In pandas, I've converted some of my dataset from US/Eastern and some from American/Chicago:
data_f1 = data_f[:'2007-04-26 16:59:00']
data_f1.index = data_f1.index.tz_localize('US/Eastern', infer_dst=True).tz_convert('Europe/London')
data_f2 = data_f['2007-04-26 17:00:00':]
data_f2.index = data_f2.index.tz_localize('America/Chicago', infer_dst=True).tz_convert('Europe/London')
data = data_f1.append(data_f2)
I have two questions about this.
(1) Does tz_convert() account for the DST changes between NY (or Chicago) time and London? Is there any documentation to support this? I couldn't find it anywhere.
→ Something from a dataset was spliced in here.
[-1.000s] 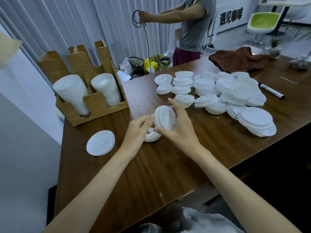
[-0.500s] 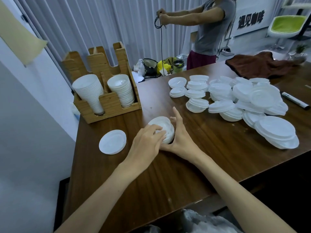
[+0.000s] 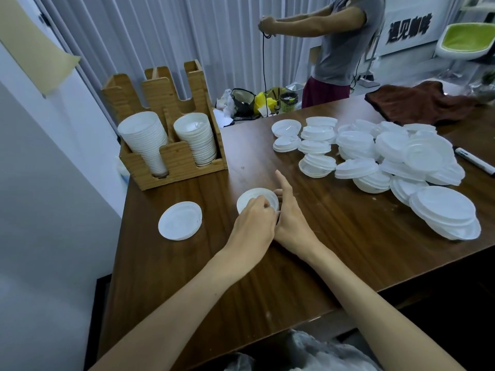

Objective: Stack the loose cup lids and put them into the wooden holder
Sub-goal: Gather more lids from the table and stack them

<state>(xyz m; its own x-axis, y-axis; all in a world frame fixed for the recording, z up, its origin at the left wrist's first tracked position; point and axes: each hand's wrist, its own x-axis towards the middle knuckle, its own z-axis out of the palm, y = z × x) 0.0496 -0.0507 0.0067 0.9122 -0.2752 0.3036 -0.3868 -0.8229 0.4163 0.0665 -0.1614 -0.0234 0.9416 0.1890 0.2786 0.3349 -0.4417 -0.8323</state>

(2) The output looks like this:
I'm not sure what the "+01:00" is at the end of the time stamp, but I think it has something to do with DST transitions? What is the + exactly relative to? I'm not sure what it means or why it's necessary - if I convert from US/Eastern 14:00 to Europe/London 19:00, it's simply 19:00, not 19:00+01:00? Why is that added?
When I output to Excel, I have to manually chop off the everything after the "+". Is there any option to simply not output it to begin with (unless it's actually important)?
Thanks for your help in advance!
UPDATE: The closest thing I've found to stripping the +'s is here: Convert pandas timezone-aware DateTimeIndex to naive timestamp, but in certain timezone but it seems like this may take a long time with a lot of data. Is there not a more efficient way?
The way I used to solve this was to output to a .csv, read it back in (which makes it time zone naive but keeps the time zone it was in), then strip the +'s.